Moreover, the meddlesome control-and-fine inspectorate reads like a government turning Prussian rather than democratic. And this perhaps in Tory-controled council areas, so that it, in effect, becomes Labour-Tory duopoly policy.

Another weakness of this book is the failure to remind us of the private sector Fat Cats. The Press, unavailingly gave vent to chronic rage, against private firms' uncontroled increases in excessive executive salaries.

The authors forget their Fat-Cat attacks, when they criticise the Press for allowing the Westminster journalists' lobby to be managed by the government, feeding them scoops, so they would over-look public spending failures. After all, private sector greed has been emulated, if not matched, by the excessive public sector salaries.

The anxiety of Tony Blair, becoming PM, as well as Peter Mandelson, to encourage people (including himself) to become rich, encouraged corporate plunder. Inequality, not wealth creation, has been his legacy, in the private and the public sector. Of course, the authors are right to pick on the bankers as becoming pre-eminent instruments of inequality and injustice from the private sector.

The first time the financial market lost more than half its value was the great Crash of 1929 to 30. But in the last 35 years, there have been three more: 1973-4 with the oil price hike; 2000-02 the dotcom bubble; 2008-9 the credit crunch.

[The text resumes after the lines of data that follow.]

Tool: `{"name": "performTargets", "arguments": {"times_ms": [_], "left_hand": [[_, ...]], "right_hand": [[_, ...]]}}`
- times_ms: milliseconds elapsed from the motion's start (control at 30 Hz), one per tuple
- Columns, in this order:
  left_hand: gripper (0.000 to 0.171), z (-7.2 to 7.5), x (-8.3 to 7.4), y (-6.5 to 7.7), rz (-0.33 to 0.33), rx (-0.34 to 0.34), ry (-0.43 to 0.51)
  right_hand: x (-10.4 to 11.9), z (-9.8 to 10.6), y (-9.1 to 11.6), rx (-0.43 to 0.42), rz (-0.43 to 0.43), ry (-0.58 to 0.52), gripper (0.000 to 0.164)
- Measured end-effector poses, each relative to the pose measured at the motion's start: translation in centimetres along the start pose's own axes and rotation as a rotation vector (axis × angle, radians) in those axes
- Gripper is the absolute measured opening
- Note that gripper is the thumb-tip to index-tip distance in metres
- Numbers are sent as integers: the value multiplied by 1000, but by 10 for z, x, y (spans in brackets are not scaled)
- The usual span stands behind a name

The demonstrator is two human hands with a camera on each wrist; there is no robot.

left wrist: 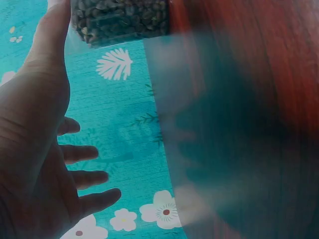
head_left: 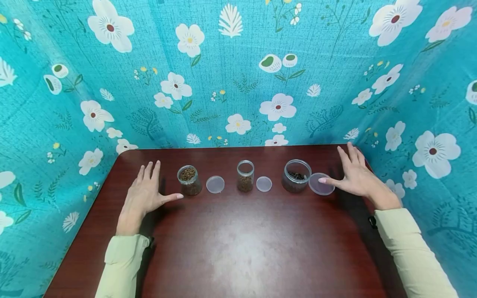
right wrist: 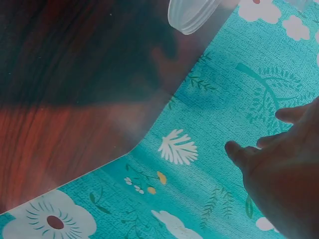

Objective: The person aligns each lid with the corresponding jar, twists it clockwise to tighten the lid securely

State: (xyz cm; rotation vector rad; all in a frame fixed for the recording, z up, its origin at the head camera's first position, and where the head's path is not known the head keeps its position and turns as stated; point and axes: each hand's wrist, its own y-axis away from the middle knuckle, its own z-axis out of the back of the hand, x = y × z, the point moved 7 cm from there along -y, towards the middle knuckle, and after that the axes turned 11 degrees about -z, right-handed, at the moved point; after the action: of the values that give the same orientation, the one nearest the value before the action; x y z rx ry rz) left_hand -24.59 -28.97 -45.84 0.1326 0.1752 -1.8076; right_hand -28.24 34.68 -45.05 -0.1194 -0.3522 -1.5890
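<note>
My left hand (head_left: 141, 195) is held with fingers spread beside a clear jar (head_left: 191, 188) filled with brown granules, its thumb pointing toward the jar. The left wrist view shows that jar (left wrist: 120, 21) near the thumb. On the right, my right hand (head_left: 355, 177) has its fingers spread, and its thumb overlaps a large translucent lid (head_left: 321, 189). Beside that lid stands a wide, open jar (head_left: 294, 185) with dark pieces low inside. Part of the lid (right wrist: 192, 15) shows in the right wrist view. Neither hand holds anything.
Between the hands stands a narrow open jar (head_left: 245, 182), part filled with brown granules. Two smaller round lids, a left lid (head_left: 215, 184) and a middle lid (head_left: 263, 184), lie on the dark red table (head_left: 238, 231). A turquoise flowered cloth (head_left: 223, 74) surrounds the back and sides.
</note>
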Motion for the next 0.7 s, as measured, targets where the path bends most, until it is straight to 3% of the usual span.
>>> {"name": "performTargets", "arguments": {"times_ms": [700], "left_hand": [[135,-9,-15,-1,-38,-12,62]], "right_hand": [[30,20,5,-62,60,6,129]]}}
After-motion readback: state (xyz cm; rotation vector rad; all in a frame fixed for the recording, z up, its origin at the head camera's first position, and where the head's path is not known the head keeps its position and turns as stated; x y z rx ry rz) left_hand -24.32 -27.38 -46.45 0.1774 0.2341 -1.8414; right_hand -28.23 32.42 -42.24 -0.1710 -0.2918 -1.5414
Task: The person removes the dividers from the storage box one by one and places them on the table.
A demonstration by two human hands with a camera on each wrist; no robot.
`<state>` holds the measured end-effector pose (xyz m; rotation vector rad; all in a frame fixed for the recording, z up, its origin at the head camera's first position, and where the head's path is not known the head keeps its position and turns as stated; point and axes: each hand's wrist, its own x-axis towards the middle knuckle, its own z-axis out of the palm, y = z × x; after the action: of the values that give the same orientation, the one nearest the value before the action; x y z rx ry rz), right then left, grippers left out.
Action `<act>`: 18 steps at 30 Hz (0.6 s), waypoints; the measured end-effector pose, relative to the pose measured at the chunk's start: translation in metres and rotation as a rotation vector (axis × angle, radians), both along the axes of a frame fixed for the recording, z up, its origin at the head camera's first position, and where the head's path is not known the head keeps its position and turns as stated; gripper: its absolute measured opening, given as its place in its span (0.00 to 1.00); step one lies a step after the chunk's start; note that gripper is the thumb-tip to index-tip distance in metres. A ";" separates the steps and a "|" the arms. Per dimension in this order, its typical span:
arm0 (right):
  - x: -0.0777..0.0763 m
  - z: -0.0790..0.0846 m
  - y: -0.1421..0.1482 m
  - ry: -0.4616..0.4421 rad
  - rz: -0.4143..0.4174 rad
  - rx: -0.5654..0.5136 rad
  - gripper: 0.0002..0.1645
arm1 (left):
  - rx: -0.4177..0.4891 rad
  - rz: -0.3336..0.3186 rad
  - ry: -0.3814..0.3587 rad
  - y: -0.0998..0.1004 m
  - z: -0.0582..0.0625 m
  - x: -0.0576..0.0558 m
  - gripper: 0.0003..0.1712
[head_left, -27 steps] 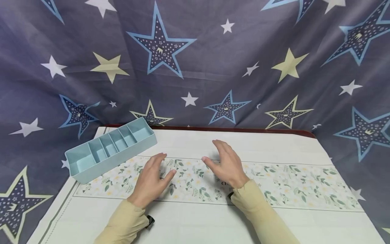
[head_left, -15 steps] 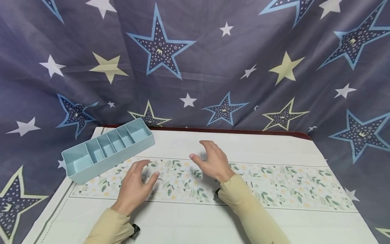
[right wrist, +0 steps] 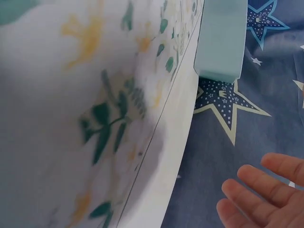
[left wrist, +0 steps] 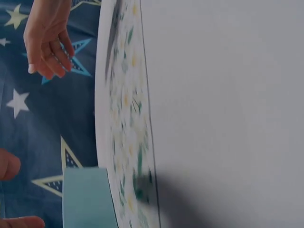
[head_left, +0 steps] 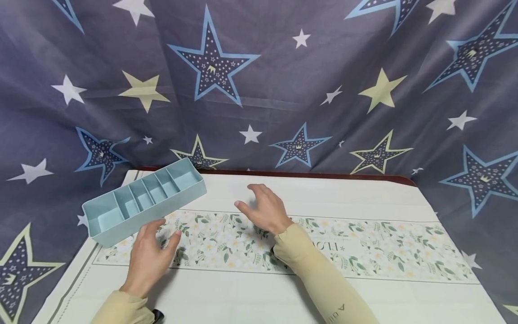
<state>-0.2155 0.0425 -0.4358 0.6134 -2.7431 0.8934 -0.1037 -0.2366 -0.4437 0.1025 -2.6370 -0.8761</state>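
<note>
A light blue divided organizer box sits at an angle on the far left of the table, its several compartments bare inside. My left hand hovers just in front of the box's near side, fingers loosely bent and nothing held. Over the middle of the floral strip, my right hand is held in the air with its fingers relaxed and the thumb apart. In the left wrist view the box stands near the left fingertips. The right wrist view shows the box's end beyond the right fingers.
A white tablecloth with a floral strip covers the table. Its dark red back edge meets a hanging grey-blue curtain printed with stars.
Both hands have moved left across the table, the left hand coming up to the front of the organizer box. The box stays on the table in the same place.
</note>
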 end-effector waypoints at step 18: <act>-0.032 0.010 -0.040 -0.124 0.045 -0.034 0.38 | 0.063 0.225 0.025 -0.058 0.001 0.017 0.31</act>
<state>-0.2473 0.0023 -0.4260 0.6366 -2.8266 1.0188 -0.0867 -0.2944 -0.4423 0.3937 -2.5130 -0.8764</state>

After 2000-02 Dotcom bubble burst, money fled shares into housing, which pushed up prices and encouraged borrowing.
House prices boomed in USA and UK, Spain and ireland.
Government encouraged home ownership and relaxed credit rules. Inflation in house prices, left out of the government's calculation, contributed to artificially low interest rates. Prices fell from increased industrial production in Asia. Low interest rates encouraged financial institutions into riskier investments, all essentially the same but generating huge fees. Doubts about their real value led to crisis.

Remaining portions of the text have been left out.